# Interest-check: Adult Rats in Toledo, OH



## nanashi7 (Jun 5, 2013)

Alright. I've been humming and hawing over this and another user suggested I just do it. So. I was wondering if anyone would be interested in some older ratties, many around a month old. There are 4 boys and 4 girls, none of them neutered. They seem to all be hooded with at least two PEWs. Then there is their mother, Angelica.

They are not socialized and are currently being kept in abysmal conditions at the humane society. I posted a rant about it in the general section. I cannot keep them permanently, especially intact males, because I am still adopting out a litter of rats I had earlier.

However, if anyone is interested I am willing to adopt them out, quarantine them at my house and work on socialization. This would mean established mischiefs would only have to go through introductions. 
Angelica in particular has an aggressive problem I suspect is more fear-related.

They are located in Toledo, OH and I would be willing to drive short distances to meet anyone who wanted to help out these darlings. The only thing I would ask would be funding their adoption fee upfront. Better yet, anyone who needs new rats could look their way!


----------



## nanashi7 (Jun 5, 2013)

I've contact Yale Road Adoptables as well for help. Any help you can send my way would be greatly appreciated.


----------



## zurfaces (Jan 16, 2013)

Try earps I believe they are indiana based but they work with the local rat rescue here often. 
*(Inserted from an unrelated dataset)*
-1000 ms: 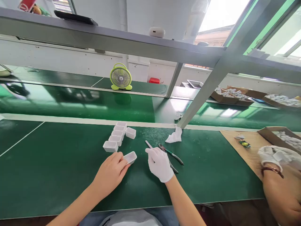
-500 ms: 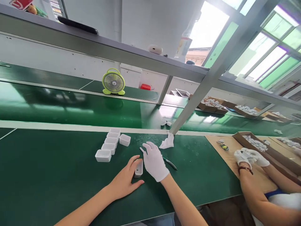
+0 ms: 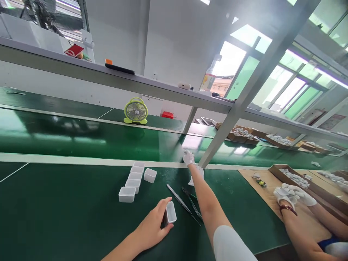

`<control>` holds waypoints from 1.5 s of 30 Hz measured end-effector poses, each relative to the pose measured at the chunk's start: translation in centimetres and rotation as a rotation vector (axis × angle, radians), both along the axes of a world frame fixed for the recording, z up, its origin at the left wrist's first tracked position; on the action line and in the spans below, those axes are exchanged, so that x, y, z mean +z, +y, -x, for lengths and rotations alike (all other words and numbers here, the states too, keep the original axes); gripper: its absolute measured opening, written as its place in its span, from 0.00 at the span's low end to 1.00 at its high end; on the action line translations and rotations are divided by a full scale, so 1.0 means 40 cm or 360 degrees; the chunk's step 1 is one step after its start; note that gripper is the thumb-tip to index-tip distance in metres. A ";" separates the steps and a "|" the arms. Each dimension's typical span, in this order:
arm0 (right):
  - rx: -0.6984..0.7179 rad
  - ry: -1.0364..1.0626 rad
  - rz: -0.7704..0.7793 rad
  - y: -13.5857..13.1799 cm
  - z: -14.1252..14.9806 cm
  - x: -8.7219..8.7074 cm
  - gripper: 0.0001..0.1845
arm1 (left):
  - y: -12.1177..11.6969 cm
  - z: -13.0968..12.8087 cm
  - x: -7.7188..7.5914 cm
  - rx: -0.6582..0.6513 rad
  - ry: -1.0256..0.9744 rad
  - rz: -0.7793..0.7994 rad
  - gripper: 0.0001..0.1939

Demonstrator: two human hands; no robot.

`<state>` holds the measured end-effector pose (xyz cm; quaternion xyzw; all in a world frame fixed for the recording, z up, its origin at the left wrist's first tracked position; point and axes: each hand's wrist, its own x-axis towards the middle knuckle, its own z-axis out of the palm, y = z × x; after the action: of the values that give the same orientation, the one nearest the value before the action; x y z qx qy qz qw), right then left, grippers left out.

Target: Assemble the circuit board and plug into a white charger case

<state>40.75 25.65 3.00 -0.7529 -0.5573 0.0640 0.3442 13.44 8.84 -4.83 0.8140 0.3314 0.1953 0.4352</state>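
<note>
- Since half a second ago, the gloved right hand (image 3: 188, 158) has left the near edge and stretched far forward to the pale strip at the back of the counter (image 3: 67, 203); the left hand (image 3: 154, 226) has kept its white tray (image 3: 170, 212) and tipped it up on edge.
- Counter: a long green surface, with a second green belt (image 3: 81, 132) running behind the pale strip.
- Co-worker: at the far right another person's gloved hands (image 3: 289, 194) work over a sheet of cardboard (image 3: 258, 188), beside a cardboard box (image 3: 293, 177) of small white parts.
- Fan: a small yellow-green fan (image 3: 136, 111) stands well back on the far belt.
- Tray row: five more white trays (image 3: 134, 181) lie in a line left of centre, with one set just beside it.
- Left grip: bare fingers closed around the tray, near the front edge of the counter.
- Right grip: fingers curl down at the strip; whether they hold anything I cannot tell.
- Tools: tweezers (image 3: 179, 199) and dark pliers (image 3: 192, 204) lie between the tray and the right forearm.
</note>
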 end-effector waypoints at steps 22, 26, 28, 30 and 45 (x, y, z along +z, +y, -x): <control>-0.0008 -0.0242 0.0914 -0.128 0.079 -0.080 0.21 | 0.037 0.021 0.042 0.0339 -0.0229 -0.0250 0.28; 0.0051 -0.0191 0.0848 -0.136 0.109 -0.089 0.16 | 0.048 0.041 0.072 0.0325 -0.0482 -0.0303 0.29; 0.0092 -0.0105 0.0766 -0.159 0.101 -0.061 0.17 | 0.050 0.046 0.077 0.0337 -0.0603 -0.0304 0.30; 0.0150 0.0002 0.0649 -0.210 0.083 -0.017 0.20 | 0.050 0.049 0.079 0.0389 -0.0648 -0.0263 0.31; 0.0761 0.1401 -0.0748 -0.695 0.257 -0.051 0.36 | 0.007 0.044 0.096 -0.0103 -0.1058 -0.0827 0.36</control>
<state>30.48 -2.13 0.97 -0.4105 -0.5156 0.3229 0.6793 11.66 9.14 -0.99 0.7993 0.0869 0.5106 0.3046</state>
Sent from Petguide.com Free App


----------



## nanashi7 (Jun 5, 2013)

I will contact them as well, thank you.


----------



## nanashi7 (Jun 5, 2013)

Yale Road Adoptable currently is also in need of adopters. If not interested in these rats, they have plenty of babies available.


----------



## CarrieD (Nov 20, 2011)

To sweeten the pot, I'll be doing an adoption loop through southern Michigan the weekend of August 24-25 and can provide transportation at that time, from the Ohio/Michigan border to points west, then north, then east to complete the loop.


----------



## Voltage (May 15, 2013)

Gosh knowing I'm so close to Toledo makes me want to help out so bad.
But since I'm moving I would not be able to introduce my rats to any new ratties before I move.
Unless I adopted one of my boy's brothers (if there are any still) from yra to help free up space for them. (all three of my boys are from there)
I think that is all I could do unfortunately...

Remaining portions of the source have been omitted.